Sintagma adverbial. El adverbio es el núcleo de este sintagma y modifica al verbo. La función que desempeña en la frase es la de complemento circunstancial y recibirá el nombre de la situación que exprese. Por ejemplo, en la frase «hace mucho calor en esta habitación»indica lugar por lo que se le considera un complemento circunstancial de lugar.

Sintagma preposicional. Se forma con una preposición y un sintagma nominal. Puede aparecer en cualquier lugar de la oración. Puede complementar el significado de un sustantivo («el vuelo a Londres») caso en el que se le llama complemento del nombre. También puede aportar cierto sentido a un adjetivo («estoy cansado del trabajo») o de un adverbio («lejos del colegio») o ser requerido por un verbo que necesite preposición («soñar con fantasmas») y en este caso se llamará complemento de régimen. También el complemento indirecto va precedido por una preposición a y en ocasiones para, como ocurre en «dio el regalo a su madre». Por su parte, el complemento circunstancial es en muchas ocasiones un sintagma preposicional («por las mañanas me gusta correr»); también el complemento directo, cuando se refiere a persona puede llevar la preposición a, como en el ejemplo «quiero mucho a mis hermanos».

Tabla 5. Funciones del sintagma adjetival.

La oración

La oración es la unidad mínima de comunicación con sentido pleno y sintácticamente completa. Generalmente las oraciones constan de dos elementos fundamentales, el sujeto y el predicado. El sujeto es la parte de la oración que expresa la persona, animal o cosa que realiza o padece la acción y el predicado indica la acción o proceso.

Análisis sintáctico de tres oraciones compuestas: a) yuxtapuesta, b) coordinada y c) subordinada.

Hay muchas maneras de clasificar las oraciones.
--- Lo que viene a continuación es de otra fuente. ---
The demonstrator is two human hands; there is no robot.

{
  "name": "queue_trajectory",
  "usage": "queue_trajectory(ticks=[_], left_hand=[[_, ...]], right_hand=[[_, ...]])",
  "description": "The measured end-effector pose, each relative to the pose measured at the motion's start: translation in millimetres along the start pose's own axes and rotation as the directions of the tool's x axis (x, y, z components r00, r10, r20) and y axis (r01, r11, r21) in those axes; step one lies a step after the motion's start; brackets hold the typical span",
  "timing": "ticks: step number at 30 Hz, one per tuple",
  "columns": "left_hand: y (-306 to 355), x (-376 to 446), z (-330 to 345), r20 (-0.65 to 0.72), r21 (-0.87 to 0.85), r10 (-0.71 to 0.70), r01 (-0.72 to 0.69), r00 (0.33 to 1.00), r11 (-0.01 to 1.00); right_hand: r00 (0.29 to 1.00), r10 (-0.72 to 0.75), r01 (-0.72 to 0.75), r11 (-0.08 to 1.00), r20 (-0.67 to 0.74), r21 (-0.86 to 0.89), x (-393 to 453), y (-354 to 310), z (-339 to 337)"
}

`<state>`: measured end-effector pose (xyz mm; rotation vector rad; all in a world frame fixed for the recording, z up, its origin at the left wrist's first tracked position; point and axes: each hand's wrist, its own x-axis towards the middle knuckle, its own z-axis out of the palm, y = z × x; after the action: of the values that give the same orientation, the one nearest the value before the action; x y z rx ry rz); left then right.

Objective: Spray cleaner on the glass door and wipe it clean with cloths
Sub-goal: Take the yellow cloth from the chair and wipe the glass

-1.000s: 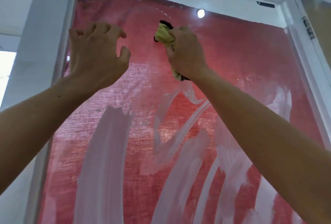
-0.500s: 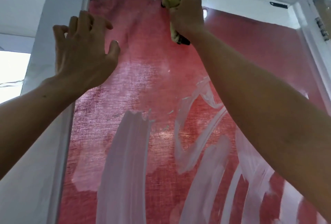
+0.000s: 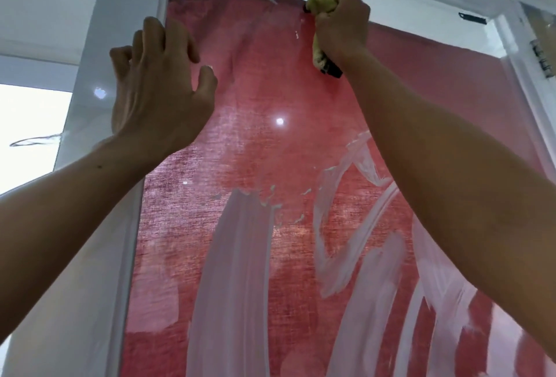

Por el carácter del verbo, pueden ser de predicado nominal (lleva los verbos copulativos ser, estar y parecer) o verbal (con verbos predicativos transitivos o intransitivos). La naturaleza del verbo también informa de si la oración es activa o pasiva, dependiendo de la voz en la que esté la forma verbal. Por la actitud del hablante se pueden clasificar en enunciativas, desiderativas, dubitativas, exclamativas, interrogativas, imperativas o exhortativas. Por otro lado, si la oración lleva un solo verbo es simple, pero si contiene dos o más es compuesta.

Cuando una oración es compuesta, puede componerse por yuxtaposición, coordinación o subordinación. Dos proposiciones son yuxtapuestas si van enlazadas por signos de puntuación; coordinadas si los significados de las proposiciones su suman y no dependen unas de otras semánticamente, y subordinadas cuando una de las proposiciones depende semántica y sintácticamente de la otra.

Tabla 6. Tipos de oraciones según la actitud del hablante.

Nivel léxico-semántico

El último nivel al que hace referencia la gramática es el denominado léxico-semántico. Se compone en realidad de dos partes diferenciadas pero íntimamente relacionadas como son el léxico y los semas. El primero es estudiado por la lexicología, rama de la lingüística que analiza el origen de las palabras, la formación éstas y las posibles relaciones que pueden establecer entre sí. Por su parte, los semas son el campo de estudio de la Semántica, la cual investiga acerca del significado de las palabras.